Jessie is the most important of three key characters. The second is a horse-and-cattle thief named Jack Brown, an Aborigine who, like Jessie, must serve Fitz to avoid imprisonment. After Jessie flees from the scene of her crime, Brown helps Andrew Barlow, a police sergeant who has taken an isolated rural posting to overcome his drug addiction, search for her. The story occasionally flashes back to 1903 and later years during Jessie's childhood (still narrated by her yet-to-be-conceived baby). The third key character and several others appear along the way, including circus performers and a gang of boys who rustle cattle. Jessie's past connects to her present in surprising ways.
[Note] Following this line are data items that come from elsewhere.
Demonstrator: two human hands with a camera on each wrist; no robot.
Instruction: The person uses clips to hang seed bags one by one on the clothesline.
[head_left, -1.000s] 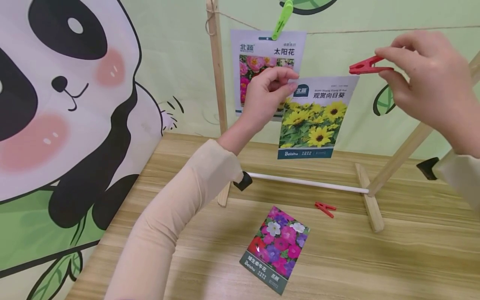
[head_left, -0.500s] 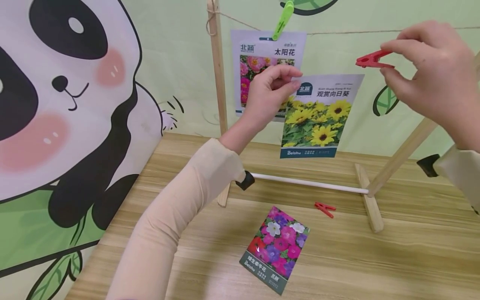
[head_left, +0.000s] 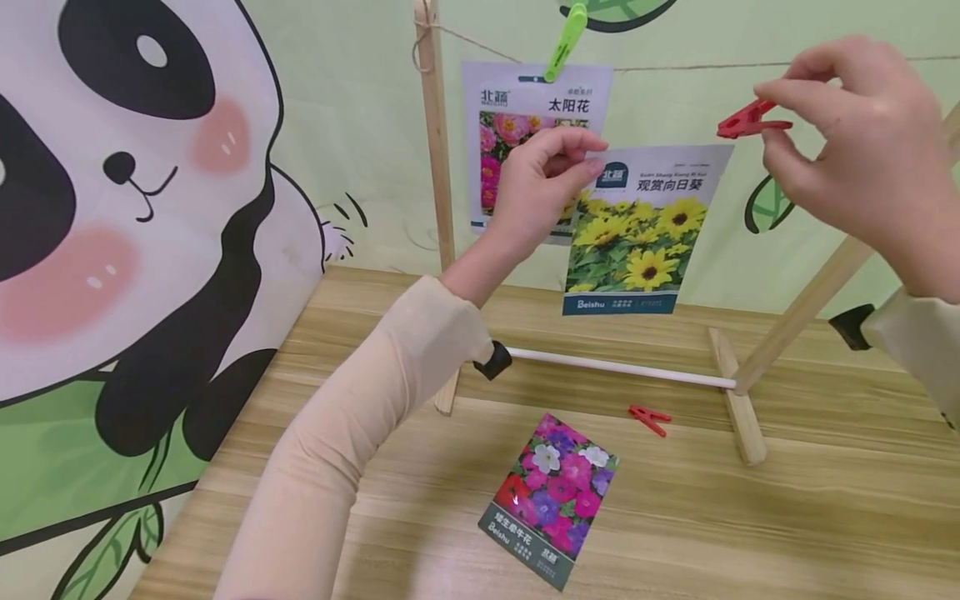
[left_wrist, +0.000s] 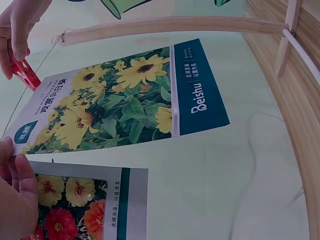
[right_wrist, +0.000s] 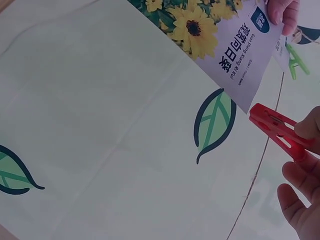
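Yellow sunflowers on a flat, glossy rectangular seed packet (head_left: pixel 641 237) show below its white top band; the left hand (head_left: pixel 536 179) pinches it by its upper left corner, holding it off the tabletop (head_left: pixel 420 508), a little below the thin brown twine line (head_left: pixel 697 66) in the head view; the right hand (head_left: pixel 862 150), apart from the left, is clamped by thumb and fingers on a red plastic clothespin (head_left: pixel 741 125); the clothespin's tip is just beside the packet's upper right corner, though I cannot tell whether they touch; behind the left hand, a white packet with pink flowers (head_left: pixel 513 125) hangs from the twine by a bright green plastic clip (head_left: pixel 566 42); on the wood-grain tabletop lie a packet of multicoloured petunias (head_left: pixel 555 500) and a second red clothespin (head_left: pixel 642 412).
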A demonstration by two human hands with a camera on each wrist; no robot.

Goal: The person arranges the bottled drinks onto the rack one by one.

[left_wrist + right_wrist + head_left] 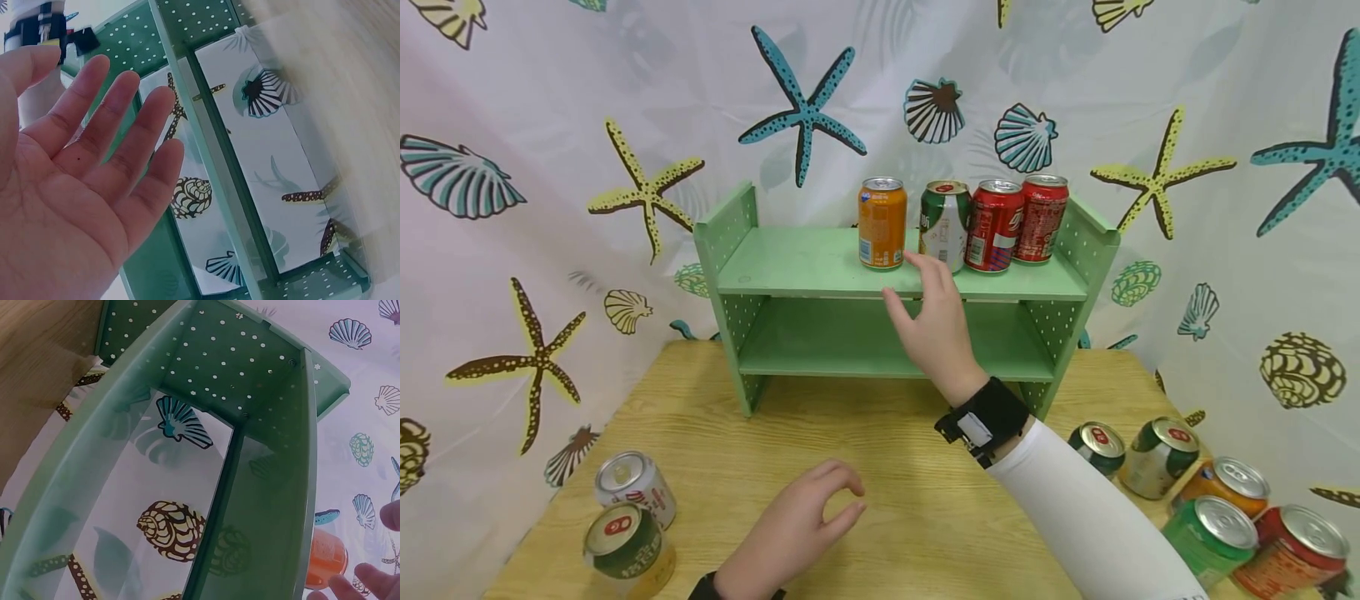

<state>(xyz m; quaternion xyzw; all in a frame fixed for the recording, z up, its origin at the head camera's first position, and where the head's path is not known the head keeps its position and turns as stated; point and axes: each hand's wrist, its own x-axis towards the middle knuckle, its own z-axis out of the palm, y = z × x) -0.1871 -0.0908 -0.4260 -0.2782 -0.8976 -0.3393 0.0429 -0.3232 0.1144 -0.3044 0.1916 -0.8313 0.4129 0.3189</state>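
Note:
An orange can point(882, 225) stands upright on the top board of a green two-tier shelf point(880, 333). Just in front of that board is my right hand point(931, 321), its thumb and fingers apart and nothing held; the fingertips are close to the orange can, and I cannot tell if they touch it. The right wrist view shows the same orange can point(326, 557) beside the fingertips. Low over the table, my left hand point(805, 521) has loosely bent fingers and holds nothing. Its bare palm point(69, 194) faces the camera in the left wrist view.
Right of the orange can stand a green-and-white can point(946, 221) and two red cans point(995, 225). Two cans point(628, 542) are at the table's left. Several more, including a green can point(1210, 537), crowd the right side. A patterned curtain point(880, 100) hangs behind.

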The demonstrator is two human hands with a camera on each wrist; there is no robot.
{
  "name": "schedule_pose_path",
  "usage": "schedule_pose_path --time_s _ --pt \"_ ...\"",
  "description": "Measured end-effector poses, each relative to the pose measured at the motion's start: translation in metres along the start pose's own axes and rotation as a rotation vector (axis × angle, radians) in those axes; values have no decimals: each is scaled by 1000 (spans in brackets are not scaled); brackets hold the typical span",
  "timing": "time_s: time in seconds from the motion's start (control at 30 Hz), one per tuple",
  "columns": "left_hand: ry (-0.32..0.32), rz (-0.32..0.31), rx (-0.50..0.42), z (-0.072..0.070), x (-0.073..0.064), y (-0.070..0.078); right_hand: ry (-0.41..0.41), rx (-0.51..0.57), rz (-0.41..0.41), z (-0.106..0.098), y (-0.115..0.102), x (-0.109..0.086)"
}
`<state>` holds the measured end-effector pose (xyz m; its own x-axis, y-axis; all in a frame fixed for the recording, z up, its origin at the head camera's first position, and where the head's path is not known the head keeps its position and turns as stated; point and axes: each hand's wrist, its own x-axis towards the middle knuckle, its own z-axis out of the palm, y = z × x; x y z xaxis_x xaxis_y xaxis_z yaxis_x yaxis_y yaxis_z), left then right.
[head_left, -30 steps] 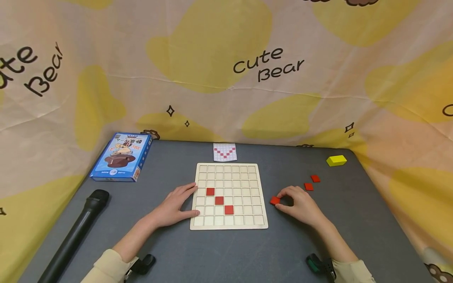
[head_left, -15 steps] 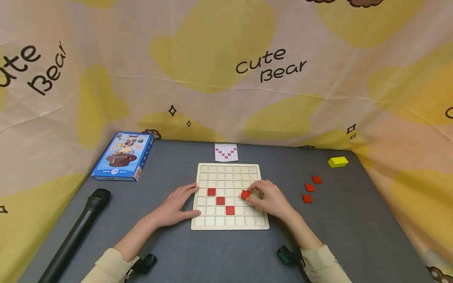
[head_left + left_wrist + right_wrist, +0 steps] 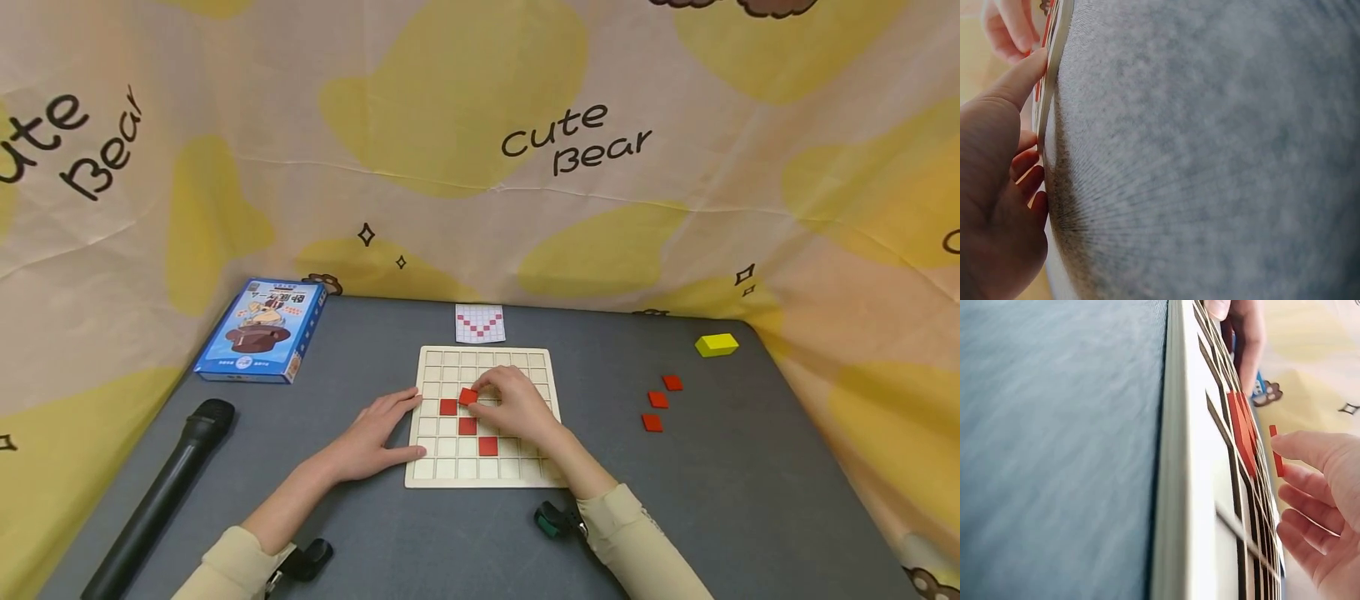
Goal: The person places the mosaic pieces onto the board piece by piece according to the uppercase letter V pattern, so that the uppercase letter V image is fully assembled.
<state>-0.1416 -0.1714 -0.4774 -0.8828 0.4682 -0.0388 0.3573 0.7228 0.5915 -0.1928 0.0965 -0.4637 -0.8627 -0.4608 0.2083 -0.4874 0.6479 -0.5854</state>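
Note:
My right hand (image 3: 519, 406) pinches a square red tile (image 3: 468, 397) between thumb and fingers, over the pale gridded board (image 3: 442, 473). In the right wrist view this tile (image 3: 1277, 451) is seen edge-on, raised off the board. Three red tiles lie in cells on a diagonal: an upper-left tile (image 3: 447, 407), a middle tile (image 3: 467, 427) and a lower-right tile (image 3: 488, 447). Spread along the board's left edge, my left hand (image 3: 372, 437) rests with thumb and fingertips touching the rim; the left wrist view shows the thumb (image 3: 1019, 78) on top of it.
Behind the board lies a small pattern card (image 3: 480, 324) with a V of red squares. To the right are three loose red tiles (image 3: 657, 400) and a yellow block (image 3: 717, 345). A blue box (image 3: 258, 333) and black microphone (image 3: 161, 496) lie at the left.
My right hand has carried the red tile leftward from the table beside the board to above the placed tiles. The left hand stays at the board's edge.

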Motion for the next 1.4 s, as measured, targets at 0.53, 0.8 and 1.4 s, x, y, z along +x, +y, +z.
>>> schedule_pose_path --time_s 0.53,0.8,1.4 --pt "27 43 -4 1 -1 0 -69 -79 40 32 -26 36" --pt "18 26 1 2 -1 -1 -34 -81 41 36 -27 38" --pt "27 32 13 2 -2 -1 -19 -2 -22 37 -20 30"
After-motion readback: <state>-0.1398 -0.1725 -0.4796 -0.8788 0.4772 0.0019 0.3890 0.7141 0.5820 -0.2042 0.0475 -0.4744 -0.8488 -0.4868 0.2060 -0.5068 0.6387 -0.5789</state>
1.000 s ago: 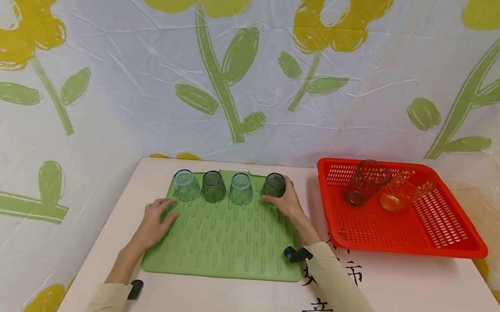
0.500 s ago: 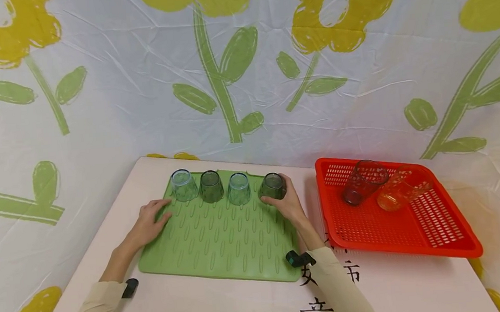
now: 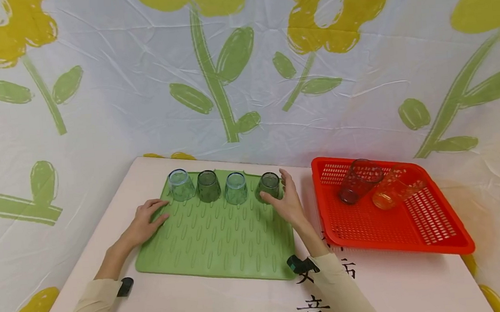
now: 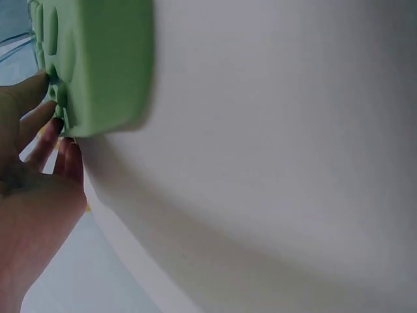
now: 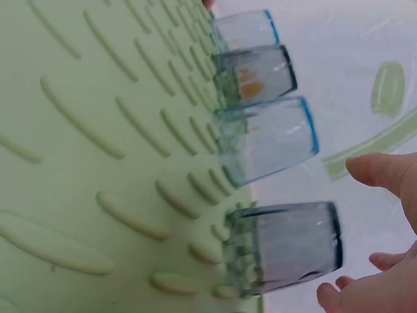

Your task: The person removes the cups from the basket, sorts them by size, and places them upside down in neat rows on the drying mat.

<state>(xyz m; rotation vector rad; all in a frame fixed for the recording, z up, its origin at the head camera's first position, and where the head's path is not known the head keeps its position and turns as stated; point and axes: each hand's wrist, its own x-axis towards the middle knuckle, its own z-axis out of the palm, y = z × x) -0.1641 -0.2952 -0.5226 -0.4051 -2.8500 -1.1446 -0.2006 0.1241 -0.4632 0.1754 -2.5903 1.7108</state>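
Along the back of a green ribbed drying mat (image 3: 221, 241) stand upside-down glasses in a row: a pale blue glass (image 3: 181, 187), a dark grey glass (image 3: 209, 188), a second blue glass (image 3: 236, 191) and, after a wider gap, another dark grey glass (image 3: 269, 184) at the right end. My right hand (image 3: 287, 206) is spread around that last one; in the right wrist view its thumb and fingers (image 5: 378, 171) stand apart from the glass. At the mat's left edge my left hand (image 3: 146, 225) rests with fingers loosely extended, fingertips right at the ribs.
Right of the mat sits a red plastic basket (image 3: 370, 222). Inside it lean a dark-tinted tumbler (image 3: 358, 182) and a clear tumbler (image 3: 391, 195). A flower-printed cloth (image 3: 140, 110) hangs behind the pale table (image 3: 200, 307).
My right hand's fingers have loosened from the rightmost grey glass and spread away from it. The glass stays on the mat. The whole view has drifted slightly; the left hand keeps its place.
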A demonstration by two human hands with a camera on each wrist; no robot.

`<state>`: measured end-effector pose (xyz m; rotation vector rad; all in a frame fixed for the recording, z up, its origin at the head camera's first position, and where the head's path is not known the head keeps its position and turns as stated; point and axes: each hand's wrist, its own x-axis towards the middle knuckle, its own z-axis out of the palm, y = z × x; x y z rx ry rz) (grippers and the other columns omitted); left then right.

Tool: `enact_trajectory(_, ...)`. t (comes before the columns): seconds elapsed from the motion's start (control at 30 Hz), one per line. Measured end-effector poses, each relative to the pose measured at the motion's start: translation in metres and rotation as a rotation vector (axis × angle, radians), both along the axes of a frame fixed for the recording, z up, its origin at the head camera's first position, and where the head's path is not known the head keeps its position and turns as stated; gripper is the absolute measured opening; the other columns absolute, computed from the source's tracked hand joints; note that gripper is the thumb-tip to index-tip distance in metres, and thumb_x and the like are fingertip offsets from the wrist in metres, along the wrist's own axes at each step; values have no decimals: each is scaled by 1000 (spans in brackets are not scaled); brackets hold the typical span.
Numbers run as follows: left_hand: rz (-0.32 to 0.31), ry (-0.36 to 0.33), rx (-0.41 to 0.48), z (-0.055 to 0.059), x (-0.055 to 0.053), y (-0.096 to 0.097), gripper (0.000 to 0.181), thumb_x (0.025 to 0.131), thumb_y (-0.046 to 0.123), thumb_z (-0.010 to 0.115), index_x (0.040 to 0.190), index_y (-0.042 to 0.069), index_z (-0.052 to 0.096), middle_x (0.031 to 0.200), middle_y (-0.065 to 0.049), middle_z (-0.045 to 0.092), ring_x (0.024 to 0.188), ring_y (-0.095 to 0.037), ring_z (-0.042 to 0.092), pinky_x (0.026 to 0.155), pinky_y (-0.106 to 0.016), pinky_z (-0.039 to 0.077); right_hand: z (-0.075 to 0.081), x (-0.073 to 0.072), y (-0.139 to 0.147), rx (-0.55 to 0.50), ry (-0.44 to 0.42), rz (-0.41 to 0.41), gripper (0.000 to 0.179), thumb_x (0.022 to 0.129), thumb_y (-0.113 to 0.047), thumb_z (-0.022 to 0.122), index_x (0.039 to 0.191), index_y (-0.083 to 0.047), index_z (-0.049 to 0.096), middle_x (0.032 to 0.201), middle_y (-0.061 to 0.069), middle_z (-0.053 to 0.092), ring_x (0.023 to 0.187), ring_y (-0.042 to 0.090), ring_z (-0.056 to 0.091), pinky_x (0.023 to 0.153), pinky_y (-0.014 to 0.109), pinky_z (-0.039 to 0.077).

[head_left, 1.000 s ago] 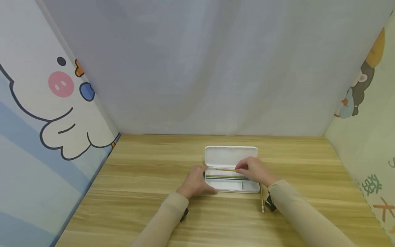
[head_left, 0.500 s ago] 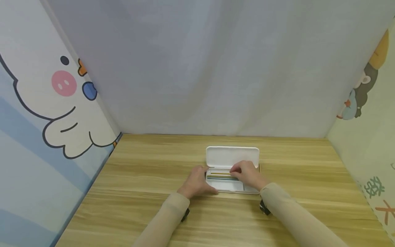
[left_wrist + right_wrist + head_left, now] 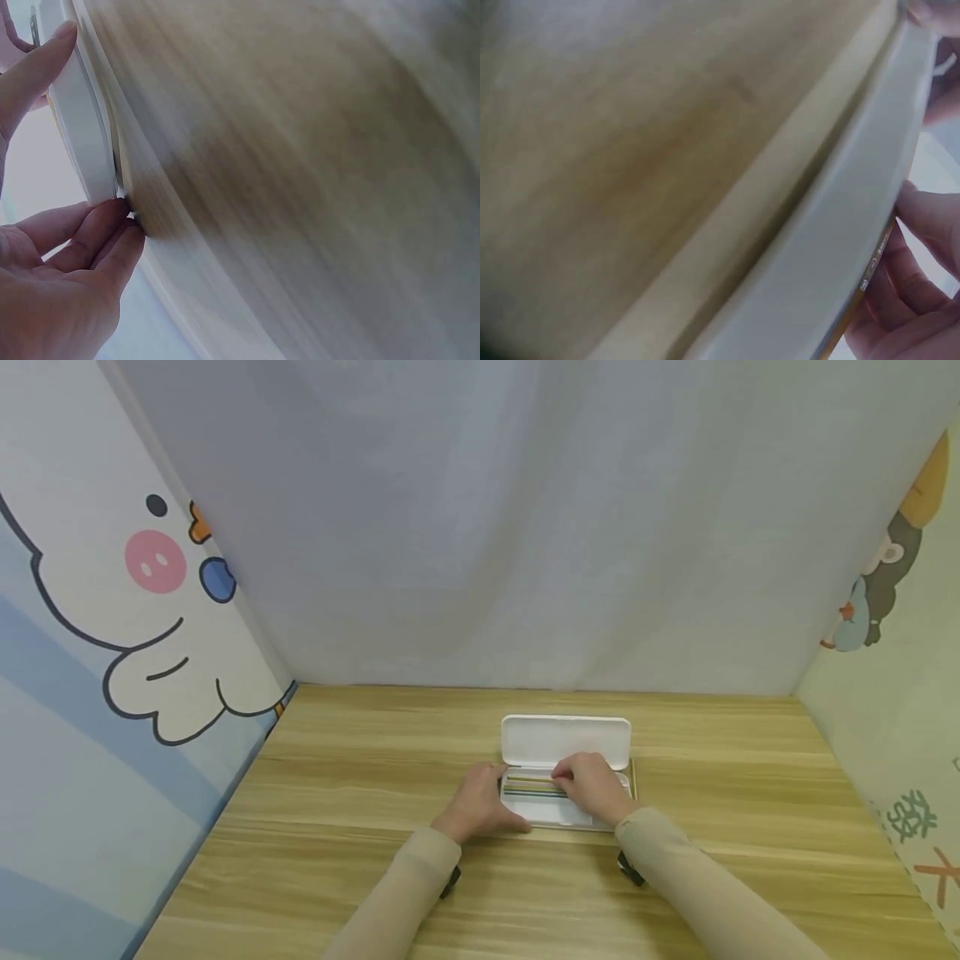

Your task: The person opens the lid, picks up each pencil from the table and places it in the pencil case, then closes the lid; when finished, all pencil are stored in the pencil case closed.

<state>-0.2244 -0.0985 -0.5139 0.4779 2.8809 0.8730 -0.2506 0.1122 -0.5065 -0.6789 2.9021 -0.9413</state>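
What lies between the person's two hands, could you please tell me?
The head view shows part of the open white case, with pencils in it, between the left hand and right hand.

White rectangular case (image 3: 566, 739): one. Slender yellow/green pencils (image 3: 531, 792): at least three inside, one yellowish pencil (image 3: 633, 779) beyond right edge. Bare hands (image 3: 474, 802): two.
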Motion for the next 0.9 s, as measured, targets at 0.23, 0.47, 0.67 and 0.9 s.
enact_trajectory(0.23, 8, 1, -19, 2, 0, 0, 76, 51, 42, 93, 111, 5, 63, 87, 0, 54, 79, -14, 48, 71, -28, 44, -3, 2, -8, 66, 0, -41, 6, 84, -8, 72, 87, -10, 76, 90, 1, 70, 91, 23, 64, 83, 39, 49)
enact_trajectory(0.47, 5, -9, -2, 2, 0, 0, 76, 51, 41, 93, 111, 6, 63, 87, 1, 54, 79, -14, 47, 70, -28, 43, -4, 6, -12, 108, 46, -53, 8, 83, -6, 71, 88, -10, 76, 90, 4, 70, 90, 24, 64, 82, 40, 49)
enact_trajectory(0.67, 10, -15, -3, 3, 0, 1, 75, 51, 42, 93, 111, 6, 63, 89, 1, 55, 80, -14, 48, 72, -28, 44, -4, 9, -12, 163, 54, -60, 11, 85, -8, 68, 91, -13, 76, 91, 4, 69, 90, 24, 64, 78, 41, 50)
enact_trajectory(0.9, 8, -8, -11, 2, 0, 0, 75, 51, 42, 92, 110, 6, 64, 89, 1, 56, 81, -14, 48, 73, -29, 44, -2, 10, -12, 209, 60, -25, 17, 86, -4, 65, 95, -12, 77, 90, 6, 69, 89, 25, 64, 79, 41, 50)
The intersecting lives of Jessie and Jack set the stage for much of the novel's drama. Death is a pervasive theme, as is hope. The people who live in the valley in which The Untold is set live hard, violent lives. Life is even harder for women. They mitigate their suffering by helping each other. Jessie's life is extraordinarily hard but her spirit endures, buoyed by the fleeting connections she makes with the people she meets as she struggles to retain her freedom. "She imagines herself to be one of those creatures whose nature is not to run from death, but to run alongside it."
Sympathetic characters and a strong story contribute to an engrossing reading experience despite the novel's slow start. Courtney Collins' evocative prose captures the rugged landscape and the desolate hearts of the land's inhabitants. Each key character changes as a result of their coming together, not always for the better but in ways that seem inevitable. The ending satisfies. The only false note is the dead baby's narration. As literary devices go, this one was a poor and puzzling choice. Fortunately the baby's intrusive commentary does not appear often, making the flaw easy to overlook.